ASSIGNMENT: Only the lines below starting at the one containing "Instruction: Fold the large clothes" and ending at the one containing "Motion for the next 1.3" belong in the answer, each copied exactly.

----

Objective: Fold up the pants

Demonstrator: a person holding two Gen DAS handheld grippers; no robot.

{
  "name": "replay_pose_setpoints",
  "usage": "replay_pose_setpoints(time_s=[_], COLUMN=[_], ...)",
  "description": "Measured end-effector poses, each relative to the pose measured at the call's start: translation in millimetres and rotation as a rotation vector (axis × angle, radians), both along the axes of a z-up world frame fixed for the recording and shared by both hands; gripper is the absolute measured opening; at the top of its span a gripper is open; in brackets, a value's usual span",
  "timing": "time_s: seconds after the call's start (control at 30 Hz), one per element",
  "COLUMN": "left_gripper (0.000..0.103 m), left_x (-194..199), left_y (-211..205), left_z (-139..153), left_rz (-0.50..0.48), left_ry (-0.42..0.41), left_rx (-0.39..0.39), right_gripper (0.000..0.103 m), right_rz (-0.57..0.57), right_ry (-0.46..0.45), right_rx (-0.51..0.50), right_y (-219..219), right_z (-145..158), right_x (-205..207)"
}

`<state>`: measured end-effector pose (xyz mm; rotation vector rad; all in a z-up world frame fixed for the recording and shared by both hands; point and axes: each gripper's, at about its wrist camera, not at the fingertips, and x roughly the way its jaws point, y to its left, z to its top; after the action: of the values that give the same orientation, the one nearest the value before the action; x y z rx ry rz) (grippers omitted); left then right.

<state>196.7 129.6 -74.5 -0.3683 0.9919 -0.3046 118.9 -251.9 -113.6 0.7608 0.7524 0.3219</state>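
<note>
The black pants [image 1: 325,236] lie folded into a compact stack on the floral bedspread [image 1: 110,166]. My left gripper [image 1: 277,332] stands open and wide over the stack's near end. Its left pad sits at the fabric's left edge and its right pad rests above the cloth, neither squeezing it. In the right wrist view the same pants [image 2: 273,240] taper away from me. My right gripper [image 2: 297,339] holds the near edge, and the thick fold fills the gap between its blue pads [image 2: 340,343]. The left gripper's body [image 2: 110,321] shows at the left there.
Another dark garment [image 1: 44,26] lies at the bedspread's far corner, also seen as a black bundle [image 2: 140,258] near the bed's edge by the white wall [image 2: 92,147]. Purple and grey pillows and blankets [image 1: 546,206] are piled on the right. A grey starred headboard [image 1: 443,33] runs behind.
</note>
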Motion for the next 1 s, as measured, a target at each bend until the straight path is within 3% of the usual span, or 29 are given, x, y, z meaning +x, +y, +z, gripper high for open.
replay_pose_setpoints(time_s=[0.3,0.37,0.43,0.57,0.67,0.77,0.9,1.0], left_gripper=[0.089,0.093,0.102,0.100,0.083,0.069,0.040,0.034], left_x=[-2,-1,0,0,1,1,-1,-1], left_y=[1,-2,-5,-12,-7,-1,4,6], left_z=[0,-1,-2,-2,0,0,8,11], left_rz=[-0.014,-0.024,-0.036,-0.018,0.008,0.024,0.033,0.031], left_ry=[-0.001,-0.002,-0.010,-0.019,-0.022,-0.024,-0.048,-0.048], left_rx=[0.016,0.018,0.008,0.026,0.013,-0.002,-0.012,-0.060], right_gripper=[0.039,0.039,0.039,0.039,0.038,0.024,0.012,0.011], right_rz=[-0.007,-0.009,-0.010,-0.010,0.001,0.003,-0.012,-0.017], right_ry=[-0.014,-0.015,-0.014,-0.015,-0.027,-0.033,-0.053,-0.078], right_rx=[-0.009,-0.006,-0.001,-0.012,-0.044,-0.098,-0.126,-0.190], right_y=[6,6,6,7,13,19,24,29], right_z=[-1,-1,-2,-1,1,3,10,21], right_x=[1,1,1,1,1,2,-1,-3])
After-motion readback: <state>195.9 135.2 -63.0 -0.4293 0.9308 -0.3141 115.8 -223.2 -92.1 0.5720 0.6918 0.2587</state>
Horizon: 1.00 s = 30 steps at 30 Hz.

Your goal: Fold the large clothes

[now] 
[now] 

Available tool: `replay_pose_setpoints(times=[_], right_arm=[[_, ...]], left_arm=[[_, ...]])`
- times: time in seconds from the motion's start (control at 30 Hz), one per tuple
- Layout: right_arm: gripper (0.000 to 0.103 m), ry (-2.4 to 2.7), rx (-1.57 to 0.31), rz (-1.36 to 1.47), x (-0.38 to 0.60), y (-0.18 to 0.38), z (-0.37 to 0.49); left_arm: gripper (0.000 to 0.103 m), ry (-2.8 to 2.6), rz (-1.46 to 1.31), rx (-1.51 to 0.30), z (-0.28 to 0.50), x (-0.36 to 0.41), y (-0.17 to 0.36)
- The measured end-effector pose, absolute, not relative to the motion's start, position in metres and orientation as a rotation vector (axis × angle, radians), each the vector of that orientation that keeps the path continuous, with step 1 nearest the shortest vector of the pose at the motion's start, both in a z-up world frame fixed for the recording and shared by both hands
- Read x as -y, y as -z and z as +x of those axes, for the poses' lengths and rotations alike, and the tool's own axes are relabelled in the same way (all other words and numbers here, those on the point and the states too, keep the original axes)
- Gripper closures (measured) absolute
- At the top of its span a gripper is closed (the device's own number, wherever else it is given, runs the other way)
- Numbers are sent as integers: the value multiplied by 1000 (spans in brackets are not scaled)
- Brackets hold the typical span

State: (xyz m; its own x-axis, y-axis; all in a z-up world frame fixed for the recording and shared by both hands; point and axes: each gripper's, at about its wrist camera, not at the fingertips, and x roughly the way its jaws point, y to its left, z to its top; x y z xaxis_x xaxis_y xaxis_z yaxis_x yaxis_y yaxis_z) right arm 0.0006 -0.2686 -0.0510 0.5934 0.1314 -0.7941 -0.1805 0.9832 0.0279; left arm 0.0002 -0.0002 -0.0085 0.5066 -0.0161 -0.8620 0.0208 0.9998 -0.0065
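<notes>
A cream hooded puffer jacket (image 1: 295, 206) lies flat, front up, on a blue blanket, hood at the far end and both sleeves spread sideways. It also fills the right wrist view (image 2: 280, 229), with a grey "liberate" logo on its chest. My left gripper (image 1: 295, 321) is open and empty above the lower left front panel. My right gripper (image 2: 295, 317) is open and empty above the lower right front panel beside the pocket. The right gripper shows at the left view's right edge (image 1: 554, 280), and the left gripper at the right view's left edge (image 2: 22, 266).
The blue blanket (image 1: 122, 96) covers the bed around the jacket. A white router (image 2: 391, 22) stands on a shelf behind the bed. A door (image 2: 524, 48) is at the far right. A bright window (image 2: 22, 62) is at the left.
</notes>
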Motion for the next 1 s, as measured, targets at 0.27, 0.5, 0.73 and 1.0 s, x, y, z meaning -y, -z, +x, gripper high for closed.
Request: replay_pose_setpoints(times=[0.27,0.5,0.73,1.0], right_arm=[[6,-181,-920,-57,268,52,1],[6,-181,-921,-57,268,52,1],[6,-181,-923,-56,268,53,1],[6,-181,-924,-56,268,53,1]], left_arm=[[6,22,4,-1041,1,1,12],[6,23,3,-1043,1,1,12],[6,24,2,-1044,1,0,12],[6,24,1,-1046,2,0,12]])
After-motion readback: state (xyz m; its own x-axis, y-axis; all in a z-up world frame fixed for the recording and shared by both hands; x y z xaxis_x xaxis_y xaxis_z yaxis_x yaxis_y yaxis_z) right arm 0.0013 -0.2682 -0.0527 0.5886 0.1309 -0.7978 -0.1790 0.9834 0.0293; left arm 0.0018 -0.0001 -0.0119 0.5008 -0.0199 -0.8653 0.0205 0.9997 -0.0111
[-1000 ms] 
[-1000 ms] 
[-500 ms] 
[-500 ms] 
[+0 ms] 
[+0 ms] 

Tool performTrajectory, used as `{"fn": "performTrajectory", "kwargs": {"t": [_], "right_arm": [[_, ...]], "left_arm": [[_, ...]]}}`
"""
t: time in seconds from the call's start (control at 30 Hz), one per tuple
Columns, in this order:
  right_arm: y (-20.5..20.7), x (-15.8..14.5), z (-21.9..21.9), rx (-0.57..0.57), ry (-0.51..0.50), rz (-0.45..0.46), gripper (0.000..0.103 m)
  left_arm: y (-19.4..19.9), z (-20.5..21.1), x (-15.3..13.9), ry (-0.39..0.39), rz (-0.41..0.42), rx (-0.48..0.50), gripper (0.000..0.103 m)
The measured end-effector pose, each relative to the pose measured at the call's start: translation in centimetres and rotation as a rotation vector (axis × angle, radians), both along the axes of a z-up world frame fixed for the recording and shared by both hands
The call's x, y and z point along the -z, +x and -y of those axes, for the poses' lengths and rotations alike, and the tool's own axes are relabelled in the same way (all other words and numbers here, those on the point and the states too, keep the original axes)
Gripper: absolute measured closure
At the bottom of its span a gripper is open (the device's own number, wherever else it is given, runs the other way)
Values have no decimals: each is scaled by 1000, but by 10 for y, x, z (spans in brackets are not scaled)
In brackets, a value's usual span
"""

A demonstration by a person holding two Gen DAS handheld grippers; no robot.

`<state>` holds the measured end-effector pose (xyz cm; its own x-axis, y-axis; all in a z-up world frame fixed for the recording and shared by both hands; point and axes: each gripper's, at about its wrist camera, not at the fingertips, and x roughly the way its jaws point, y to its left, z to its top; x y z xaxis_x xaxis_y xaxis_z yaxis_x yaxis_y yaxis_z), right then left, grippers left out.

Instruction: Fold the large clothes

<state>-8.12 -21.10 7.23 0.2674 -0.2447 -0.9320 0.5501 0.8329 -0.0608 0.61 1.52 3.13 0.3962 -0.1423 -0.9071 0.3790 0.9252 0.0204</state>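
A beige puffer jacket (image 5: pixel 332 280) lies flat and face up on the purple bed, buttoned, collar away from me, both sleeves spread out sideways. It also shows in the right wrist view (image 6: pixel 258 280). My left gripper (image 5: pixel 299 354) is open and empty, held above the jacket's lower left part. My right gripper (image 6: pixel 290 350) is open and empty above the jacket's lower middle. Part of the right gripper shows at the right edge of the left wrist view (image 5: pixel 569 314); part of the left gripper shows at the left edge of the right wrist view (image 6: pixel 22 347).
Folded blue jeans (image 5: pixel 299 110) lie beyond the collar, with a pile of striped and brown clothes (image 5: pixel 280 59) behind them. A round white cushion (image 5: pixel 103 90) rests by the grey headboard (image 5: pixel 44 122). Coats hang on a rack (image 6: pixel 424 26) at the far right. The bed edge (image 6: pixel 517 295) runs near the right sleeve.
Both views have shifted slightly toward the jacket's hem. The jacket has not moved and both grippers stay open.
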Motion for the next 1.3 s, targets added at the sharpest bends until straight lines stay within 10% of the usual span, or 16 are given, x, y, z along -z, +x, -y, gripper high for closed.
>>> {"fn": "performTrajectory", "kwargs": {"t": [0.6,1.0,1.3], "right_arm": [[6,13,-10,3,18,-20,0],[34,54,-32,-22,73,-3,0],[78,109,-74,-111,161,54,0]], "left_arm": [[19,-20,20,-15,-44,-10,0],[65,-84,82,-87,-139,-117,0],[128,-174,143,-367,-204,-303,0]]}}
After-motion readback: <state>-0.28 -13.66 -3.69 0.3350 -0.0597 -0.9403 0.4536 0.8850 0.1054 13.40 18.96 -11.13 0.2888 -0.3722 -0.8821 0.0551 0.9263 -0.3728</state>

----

RESPONSE BOX:
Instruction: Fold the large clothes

<state>-8.12 -21.10 7.23 0.2674 -0.2447 -0.9320 0.5501 0.8329 -0.0608 0.61 1.52 3.13 0.3962 -0.1423 -0.9071 0.3790 0.9252 0.0204</state>
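A beige puffer jacket (image 5: pixel 332 280) lies flat and face up on the purple bed, buttoned, collar away from me, both sleeves spread out sideways. It also shows in the right wrist view (image 6: pixel 258 280). My left gripper (image 5: pixel 299 354) is open and empty, held above the jacket's lower left part. My right gripper (image 6: pixel 290 350) is open and empty above the jacket's lower middle. Part of the right gripper shows at the right edge of the left wrist view (image 5: pixel 569 314); part of the left gripper shows at the left edge of the right wrist view (image 6: pixel 22 347).
Folded blue jeans (image 5: pixel 299 110) lie beyond the collar, with a pile of striped and brown clothes (image 5: pixel 280 59) behind them. A round white cushion (image 5: pixel 103 90) rests by the grey headboard (image 5: pixel 44 122). Coats hang on a rack (image 6: pixel 424 26) at the far right. The bed edge (image 6: pixel 517 295) runs near the right sleeve.
Both views have shifted slightly toward the jacket's hem. The jacket has not moved and both grippers stay open.
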Motion for the next 1.3 s, targets added at the sharpest bends until straight lines stay within 10% of the usual span, or 16 are given, x, y, z along -z, +x, -y, gripper high for closed.

Nothing further remains to be added to the answer.